Azure, for a while, has had this campaign that it is five times cheaper
to run some Microsoft SQL workloads in Azure than it is on AWS.
As if this was some magic engineering feat of strength or something.
It's absolutely not.
It's that it is really expensive licensing-wise to run it on things that aren't Azure.
And that doesn't make customers feel good. That's the thing they want to get away from. And what open source license it is, and in many
cases, until the source available stuff starts trending towards, oh, you're going to pay us,
or you're not going to run it at all, that scares the living hell out of people, then they don't
actually care about it being open. So at the risk of alienating, I'm sure, some of the more vocal
parts of your constituency,
where do you fall on that? We are completely open, but for a few reasons, right? Like multiple different reasons. The debate of whether it purely is open or is completely permissible to me, I tend
to think a little more where people care about the openness more so than just the ability to
consume at will without
worrying about the license, but for a few different reasons, right? And it depends on which segment of
the market you look at. If you're talking about small and medium businesses and startups, you're
absolutely right. It doesn't matter. But if you're looking at larger companies, they actually care
that, for example, if they want a feature, they are able to control their destiny because you
don't want to be half wedded to a database
that cannot solve everything,
especially when the time pressure comes
or you need to do something.
So you want to be able to control
or to influence the roadmap of the project.
You want to know how the product is built,
the good and the bad.
You want a lot of people testing the product
and the feedback to come out in the open
so you at least know what's wrong.
Many times people often feel like,
hey, you know, my product doesn't work in these areas.
It's actually a bad thing, right?
It's actually a good thing
because at least those people won't try it
and it'll be safe, right?
Like customer satisfaction is more important
than just the apparent whatever it is
that you want to project about the product, right?
At least that's what I've learned in all these years
working with databases.
But there's a number of reasons
why open source is actually good.
There's also a very subtle reason that people may not understand, which is that, like, you know, legal teams,
engineering teams that want to build products don't want to get caught up in a legal review
that takes many months to really make sure, look, this may be a unique version of a license,
but it's not a license the legal team has seen before.
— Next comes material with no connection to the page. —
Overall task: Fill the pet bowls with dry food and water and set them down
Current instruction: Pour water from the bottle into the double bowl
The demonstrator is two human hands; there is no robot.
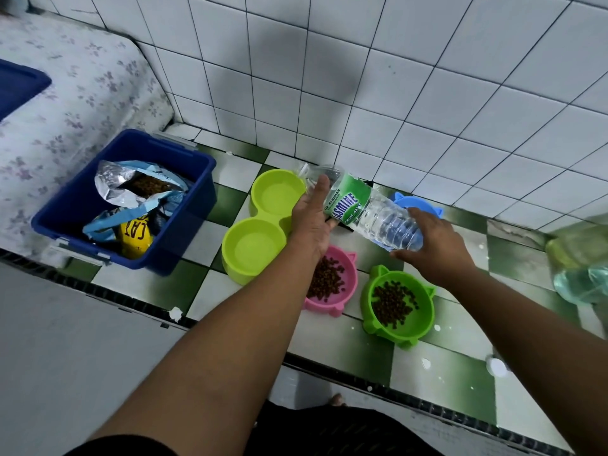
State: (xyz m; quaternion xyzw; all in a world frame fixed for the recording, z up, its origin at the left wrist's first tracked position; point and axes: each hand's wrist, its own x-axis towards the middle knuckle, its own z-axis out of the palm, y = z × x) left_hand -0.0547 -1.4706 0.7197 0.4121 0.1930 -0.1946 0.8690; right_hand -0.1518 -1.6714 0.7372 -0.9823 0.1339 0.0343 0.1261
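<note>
A clear water bottle (365,209) with a green label lies almost level, its neck tipped over the far cup of a lime double bowl (253,225). My left hand (312,222) holds the bottle near the neck, thumb up along it. My right hand (434,245) grips its base. Both lime cups look wet. A pink bowl (348,281) and a green bowl (424,317) hold dry kibble. A blue bowl (418,204) sits behind the bottle, mostly hidden.
A blue plastic bin (79,205) at the left holds an open kibble bag (138,189) and a yellow cat-food bag (136,235). A white tiled wall (394,93) stands right behind the bowls. A floral mattress (65,93) lies at far left. Blurred translucent containers (582,271) sit at the right edge.
</note>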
And there's going to be a back and forth
for many months, and it's just going to derail their product and their timelines, not because
the database didn't do its job or because the team wasn't ready, but because the
company doesn't know what the risk it will face in the future is. There's a number of these aspects
where open source starts to matter for real. I'm not a purist, I would say. I'm a pragmatist,
like so I've always been. But I would say that a number of reasons why, you know, I might be
sounding like a purist, but a number of reasons why true open source is actually useful, right?
And at the end of the day, if we've already established, at least at Bugabite, we're pretty
clear about that.
The value is in the consumption and is not in the tech, right?
Like if you're pretty clear about that, because if you want to run a tier two workload or
a hobbyist app at home, would you want to pay for a database?
Probably not.
I just want to do something for a while and then shut it down and go do my thing, right?
I don't care if the database is commercial or open source. In that case, being
open source doesn't really take away. But if you're a large company betting, it does take away, right?
Oh, it goes beyond that, because it's not even in the large company story whether it costs money,
because regardless, I assure you, open source is not free. The most expensive thing that we see in
all of our customer accounts, Again, our consultancy fixes
AWS bills, an expensive problem that hits everyone. The environment in AWS is always less expensive
than the people who are working on the environment. Payroll is an expense that dwarfs the AWS bill
for anyone that is not a tiny startup that is still not paying a market rate salary to its
founders. It doesn't work that way. And the idea for those folks is not about the money.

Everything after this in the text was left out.